» **WHAT TO WORK ON**:
From the line that contains "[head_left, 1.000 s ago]" through the last line of the data, copy everything exactly and nothing else, omitting the pictures.

******

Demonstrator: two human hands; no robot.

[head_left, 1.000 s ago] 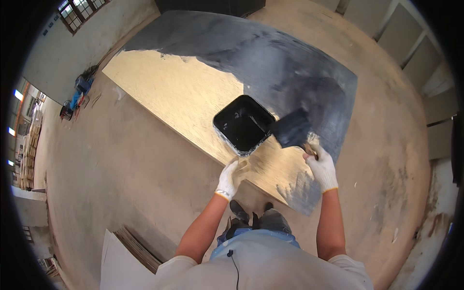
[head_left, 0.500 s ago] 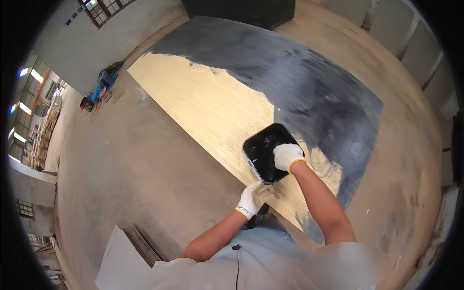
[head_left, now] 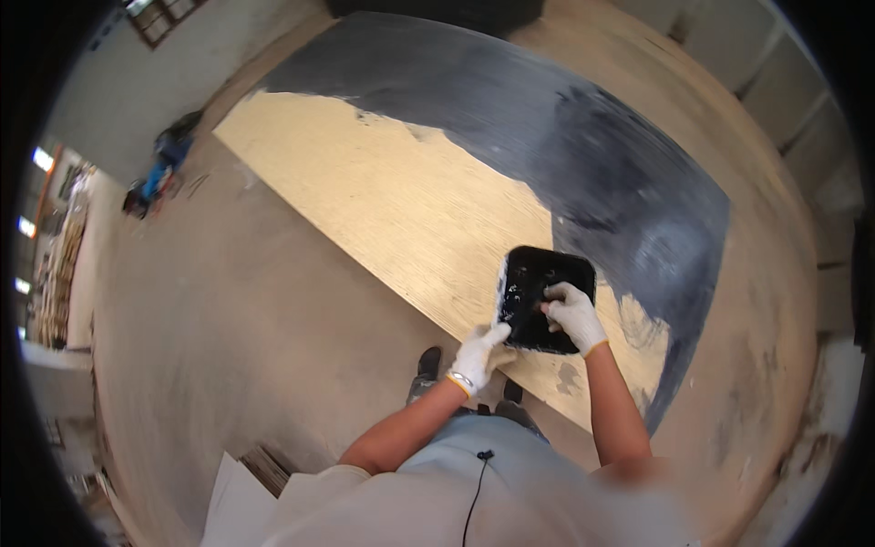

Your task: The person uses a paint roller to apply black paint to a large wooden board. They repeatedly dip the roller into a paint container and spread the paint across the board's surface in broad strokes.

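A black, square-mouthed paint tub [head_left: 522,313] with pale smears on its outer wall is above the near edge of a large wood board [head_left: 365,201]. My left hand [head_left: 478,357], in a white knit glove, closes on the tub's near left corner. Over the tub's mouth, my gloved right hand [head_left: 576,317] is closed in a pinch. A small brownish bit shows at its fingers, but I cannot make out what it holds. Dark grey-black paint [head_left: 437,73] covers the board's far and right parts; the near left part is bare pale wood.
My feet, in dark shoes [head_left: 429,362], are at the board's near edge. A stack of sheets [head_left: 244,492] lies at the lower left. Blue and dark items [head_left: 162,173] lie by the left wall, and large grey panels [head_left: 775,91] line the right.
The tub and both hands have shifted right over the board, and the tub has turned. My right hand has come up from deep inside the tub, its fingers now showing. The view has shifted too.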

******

» **REPLY TO THE EXERCISE**:
[head_left, 1.000 s ago] 
[head_left, 0.500 s ago] 
[head_left, now] 

Your task: The person uses a paint roller to apply black paint to a large wooden board. They repeatedly dip the roller into a paint container and spread the paint across the board's surface in broad strokes.

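A black, square-mouthed paint tub [head_left: 522,313] with pale smears on its outer wall is above the near edge of a large wood board [head_left: 365,201]. My left hand [head_left: 478,357], in a white knit glove, closes on the tub's near left corner. Over the tub's mouth, my gloved right hand [head_left: 576,317] is closed in a pinch. A small brownish bit shows at its fingers, but I cannot make out what it holds. Dark grey-black paint [head_left: 437,73] covers the board's far and right parts; the near left part is bare pale wood.
My feet, in dark shoes [head_left: 429,362], are at the board's near edge. A stack of sheets [head_left: 244,492] lies at the lower left. Blue and dark items [head_left: 162,173] lie by the left wall, and large grey panels [head_left: 775,91] line the right.
The tub and both hands have shifted right over the board, and the tub has turned. My right hand has come up from deep inside the tub, its fingers now showing. The view has shifted too.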

This output contains the complete answer.